Human history is predictable because individual human beings are. We humans are profoundly conservative by nature; we don't like to take chances. If something has worked before, we will do it again. We will minimize risk until we have nothing left to lose. Only then will we try something new. This fundamental conservatism explains why human development has taken so many generations to get to the level of technological mastery we now take for granted.

The raw materials necessary for this age existed long before humankind. The oil, metals, and building materials have always been available but were only barely exploited until recently. Hundreds of generations were resigned to merely surviving and very rarely made any substantial improvements to their world. This present technological age could have existed thousands of years sooner but no one seemed interested. All those thousands of years people accepted what they inherited from their ancestors with little improvement and hardly any innovation. Mankind has been intellectually stagnant for most of its existence.

Yet now, in this age, we tell ourselves how advanced we are, how much more developed we are and pretend that we're somehow smarter than all those people who went before.
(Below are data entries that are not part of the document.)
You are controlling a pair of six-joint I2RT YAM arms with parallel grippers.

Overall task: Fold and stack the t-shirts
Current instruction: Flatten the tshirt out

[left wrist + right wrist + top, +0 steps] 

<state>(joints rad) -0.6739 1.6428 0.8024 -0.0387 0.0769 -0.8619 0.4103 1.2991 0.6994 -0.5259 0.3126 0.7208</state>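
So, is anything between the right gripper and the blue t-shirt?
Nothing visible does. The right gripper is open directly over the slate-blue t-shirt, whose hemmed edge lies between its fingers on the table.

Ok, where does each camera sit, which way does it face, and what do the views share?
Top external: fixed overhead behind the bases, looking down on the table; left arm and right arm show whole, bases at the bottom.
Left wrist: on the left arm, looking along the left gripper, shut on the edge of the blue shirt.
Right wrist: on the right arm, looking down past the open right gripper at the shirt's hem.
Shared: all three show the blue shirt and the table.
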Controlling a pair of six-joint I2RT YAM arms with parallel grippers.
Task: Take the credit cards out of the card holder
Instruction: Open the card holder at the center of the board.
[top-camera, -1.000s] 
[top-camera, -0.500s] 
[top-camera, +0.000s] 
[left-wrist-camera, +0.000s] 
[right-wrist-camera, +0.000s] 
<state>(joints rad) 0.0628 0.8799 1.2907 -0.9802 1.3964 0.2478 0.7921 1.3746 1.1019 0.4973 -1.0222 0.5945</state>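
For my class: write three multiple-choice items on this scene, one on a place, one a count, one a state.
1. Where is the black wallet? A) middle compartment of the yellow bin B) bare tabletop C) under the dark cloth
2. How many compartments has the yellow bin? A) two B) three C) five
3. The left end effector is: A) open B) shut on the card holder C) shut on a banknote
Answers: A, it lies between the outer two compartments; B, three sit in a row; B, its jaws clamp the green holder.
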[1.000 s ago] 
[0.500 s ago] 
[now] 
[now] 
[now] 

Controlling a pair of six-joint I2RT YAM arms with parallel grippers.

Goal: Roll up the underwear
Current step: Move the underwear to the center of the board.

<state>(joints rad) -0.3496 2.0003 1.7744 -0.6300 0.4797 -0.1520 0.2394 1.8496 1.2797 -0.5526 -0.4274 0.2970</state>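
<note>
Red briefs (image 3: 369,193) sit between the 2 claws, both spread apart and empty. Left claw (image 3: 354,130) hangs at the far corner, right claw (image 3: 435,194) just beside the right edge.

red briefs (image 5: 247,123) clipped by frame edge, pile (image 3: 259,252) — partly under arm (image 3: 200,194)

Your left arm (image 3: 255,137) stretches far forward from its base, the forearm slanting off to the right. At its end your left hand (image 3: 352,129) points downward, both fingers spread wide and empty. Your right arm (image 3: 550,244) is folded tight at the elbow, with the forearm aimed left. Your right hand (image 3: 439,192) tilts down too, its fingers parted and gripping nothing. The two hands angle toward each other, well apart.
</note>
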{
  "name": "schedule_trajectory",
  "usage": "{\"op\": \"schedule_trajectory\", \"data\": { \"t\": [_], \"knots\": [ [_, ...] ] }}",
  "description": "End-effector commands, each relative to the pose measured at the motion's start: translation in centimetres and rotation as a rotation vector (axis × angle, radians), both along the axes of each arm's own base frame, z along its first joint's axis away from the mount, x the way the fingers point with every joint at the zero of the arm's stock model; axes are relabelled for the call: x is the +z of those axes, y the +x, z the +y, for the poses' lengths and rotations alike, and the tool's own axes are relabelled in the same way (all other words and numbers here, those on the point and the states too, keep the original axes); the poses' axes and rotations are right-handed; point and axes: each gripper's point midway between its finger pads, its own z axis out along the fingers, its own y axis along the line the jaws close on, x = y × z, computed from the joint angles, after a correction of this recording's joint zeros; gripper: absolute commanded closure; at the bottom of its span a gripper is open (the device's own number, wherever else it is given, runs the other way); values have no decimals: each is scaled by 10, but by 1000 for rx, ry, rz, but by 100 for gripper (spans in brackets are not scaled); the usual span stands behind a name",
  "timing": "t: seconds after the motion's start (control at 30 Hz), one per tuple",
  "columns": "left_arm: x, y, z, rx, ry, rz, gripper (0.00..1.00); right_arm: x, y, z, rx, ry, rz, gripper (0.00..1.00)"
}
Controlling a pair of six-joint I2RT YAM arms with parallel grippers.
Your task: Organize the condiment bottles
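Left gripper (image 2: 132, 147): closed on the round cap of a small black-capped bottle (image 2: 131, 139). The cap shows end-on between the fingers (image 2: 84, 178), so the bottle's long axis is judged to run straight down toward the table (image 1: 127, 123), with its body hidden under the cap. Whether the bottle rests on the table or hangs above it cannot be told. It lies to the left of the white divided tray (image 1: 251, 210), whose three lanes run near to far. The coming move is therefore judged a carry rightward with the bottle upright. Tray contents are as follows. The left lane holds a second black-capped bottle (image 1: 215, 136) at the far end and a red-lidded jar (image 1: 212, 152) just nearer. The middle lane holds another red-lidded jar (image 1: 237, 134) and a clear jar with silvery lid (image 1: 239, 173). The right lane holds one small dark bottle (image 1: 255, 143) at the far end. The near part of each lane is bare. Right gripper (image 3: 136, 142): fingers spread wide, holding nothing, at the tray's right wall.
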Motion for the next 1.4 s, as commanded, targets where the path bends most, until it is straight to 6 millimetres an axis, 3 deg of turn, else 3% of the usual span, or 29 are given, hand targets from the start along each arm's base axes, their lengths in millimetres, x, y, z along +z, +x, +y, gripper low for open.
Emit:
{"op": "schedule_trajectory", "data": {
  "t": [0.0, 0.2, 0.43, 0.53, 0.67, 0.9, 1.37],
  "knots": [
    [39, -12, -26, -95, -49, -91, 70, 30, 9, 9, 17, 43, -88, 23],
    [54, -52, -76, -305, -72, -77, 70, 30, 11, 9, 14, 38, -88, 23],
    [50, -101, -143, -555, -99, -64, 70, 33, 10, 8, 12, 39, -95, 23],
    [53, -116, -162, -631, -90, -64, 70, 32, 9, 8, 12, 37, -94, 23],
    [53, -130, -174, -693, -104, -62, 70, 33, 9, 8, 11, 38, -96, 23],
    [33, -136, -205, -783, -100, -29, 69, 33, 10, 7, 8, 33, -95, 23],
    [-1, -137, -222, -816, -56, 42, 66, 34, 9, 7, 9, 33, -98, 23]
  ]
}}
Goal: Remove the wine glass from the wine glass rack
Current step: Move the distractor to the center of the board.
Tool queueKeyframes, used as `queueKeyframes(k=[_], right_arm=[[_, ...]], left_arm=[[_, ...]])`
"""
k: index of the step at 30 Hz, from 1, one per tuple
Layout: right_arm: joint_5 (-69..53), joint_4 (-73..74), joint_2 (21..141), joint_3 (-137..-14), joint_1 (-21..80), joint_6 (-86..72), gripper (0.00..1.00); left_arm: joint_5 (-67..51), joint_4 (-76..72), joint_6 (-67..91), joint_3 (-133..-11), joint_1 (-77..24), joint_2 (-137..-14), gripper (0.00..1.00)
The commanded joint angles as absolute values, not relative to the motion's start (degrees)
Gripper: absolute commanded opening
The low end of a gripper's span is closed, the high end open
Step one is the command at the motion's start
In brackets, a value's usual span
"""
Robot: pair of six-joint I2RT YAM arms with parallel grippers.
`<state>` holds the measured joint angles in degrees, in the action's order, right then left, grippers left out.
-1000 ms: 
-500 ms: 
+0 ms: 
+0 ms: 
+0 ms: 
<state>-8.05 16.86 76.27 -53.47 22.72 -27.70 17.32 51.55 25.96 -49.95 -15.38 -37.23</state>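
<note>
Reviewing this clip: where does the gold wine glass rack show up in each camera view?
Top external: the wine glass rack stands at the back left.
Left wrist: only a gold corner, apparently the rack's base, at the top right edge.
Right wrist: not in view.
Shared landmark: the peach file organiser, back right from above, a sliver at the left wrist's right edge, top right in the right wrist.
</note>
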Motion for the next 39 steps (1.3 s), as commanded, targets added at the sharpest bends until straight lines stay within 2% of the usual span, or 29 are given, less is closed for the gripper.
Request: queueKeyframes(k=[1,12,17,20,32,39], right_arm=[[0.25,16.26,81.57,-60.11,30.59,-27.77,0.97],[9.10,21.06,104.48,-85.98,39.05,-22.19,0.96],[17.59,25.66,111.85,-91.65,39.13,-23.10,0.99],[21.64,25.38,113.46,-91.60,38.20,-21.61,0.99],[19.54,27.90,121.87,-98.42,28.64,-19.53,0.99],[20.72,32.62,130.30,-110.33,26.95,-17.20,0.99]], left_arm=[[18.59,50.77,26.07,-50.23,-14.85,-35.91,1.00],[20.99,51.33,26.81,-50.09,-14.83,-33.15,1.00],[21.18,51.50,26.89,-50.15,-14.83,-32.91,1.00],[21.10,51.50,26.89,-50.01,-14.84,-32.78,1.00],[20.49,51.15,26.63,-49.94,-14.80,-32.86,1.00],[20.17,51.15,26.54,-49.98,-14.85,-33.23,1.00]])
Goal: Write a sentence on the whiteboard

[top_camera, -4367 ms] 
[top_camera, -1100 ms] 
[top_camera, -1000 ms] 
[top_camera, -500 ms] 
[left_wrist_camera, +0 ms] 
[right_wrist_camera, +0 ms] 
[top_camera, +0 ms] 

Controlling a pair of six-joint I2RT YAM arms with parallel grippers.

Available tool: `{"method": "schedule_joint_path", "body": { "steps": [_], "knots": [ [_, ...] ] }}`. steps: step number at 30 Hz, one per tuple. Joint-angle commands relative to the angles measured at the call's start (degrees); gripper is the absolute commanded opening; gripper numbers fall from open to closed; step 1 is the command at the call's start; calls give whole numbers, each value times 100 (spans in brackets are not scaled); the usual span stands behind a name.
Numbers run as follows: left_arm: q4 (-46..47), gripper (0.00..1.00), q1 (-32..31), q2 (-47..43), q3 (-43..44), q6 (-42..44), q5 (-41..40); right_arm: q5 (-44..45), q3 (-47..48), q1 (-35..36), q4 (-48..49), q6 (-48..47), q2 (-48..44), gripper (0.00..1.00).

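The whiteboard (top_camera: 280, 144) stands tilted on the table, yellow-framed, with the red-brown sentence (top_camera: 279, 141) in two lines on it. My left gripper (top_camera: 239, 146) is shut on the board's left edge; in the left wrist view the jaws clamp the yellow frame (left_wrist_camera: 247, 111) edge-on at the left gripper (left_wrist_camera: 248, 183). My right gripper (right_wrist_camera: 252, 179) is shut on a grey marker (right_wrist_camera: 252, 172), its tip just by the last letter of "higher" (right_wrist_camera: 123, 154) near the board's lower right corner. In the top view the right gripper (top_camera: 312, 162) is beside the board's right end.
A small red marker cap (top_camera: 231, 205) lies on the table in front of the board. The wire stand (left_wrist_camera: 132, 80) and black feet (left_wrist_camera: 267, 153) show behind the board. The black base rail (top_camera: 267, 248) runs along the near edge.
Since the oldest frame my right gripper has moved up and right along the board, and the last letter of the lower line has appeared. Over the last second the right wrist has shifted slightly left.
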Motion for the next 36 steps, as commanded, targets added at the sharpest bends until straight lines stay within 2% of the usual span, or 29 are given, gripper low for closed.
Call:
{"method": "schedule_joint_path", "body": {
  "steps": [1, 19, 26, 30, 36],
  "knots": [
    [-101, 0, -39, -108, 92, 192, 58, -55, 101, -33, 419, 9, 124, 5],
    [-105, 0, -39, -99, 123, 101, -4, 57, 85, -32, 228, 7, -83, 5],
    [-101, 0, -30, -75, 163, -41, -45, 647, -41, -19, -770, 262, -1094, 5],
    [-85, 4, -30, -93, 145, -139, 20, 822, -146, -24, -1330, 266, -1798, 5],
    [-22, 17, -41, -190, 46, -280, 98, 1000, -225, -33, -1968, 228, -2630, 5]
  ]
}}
The world we experience now is not the product of individual intelligence but rather a collective intelligence. A single idea from a single individual propagates to the entire species so the chances of improvements to that idea greatly increase. Where once ideas required the imprimatur of an established authority for its validity, ideas now depend on consensus. If enough people accept an idea, it becomes True. We are no more intelligent than any earlier generation, we've just shifted the emphasis.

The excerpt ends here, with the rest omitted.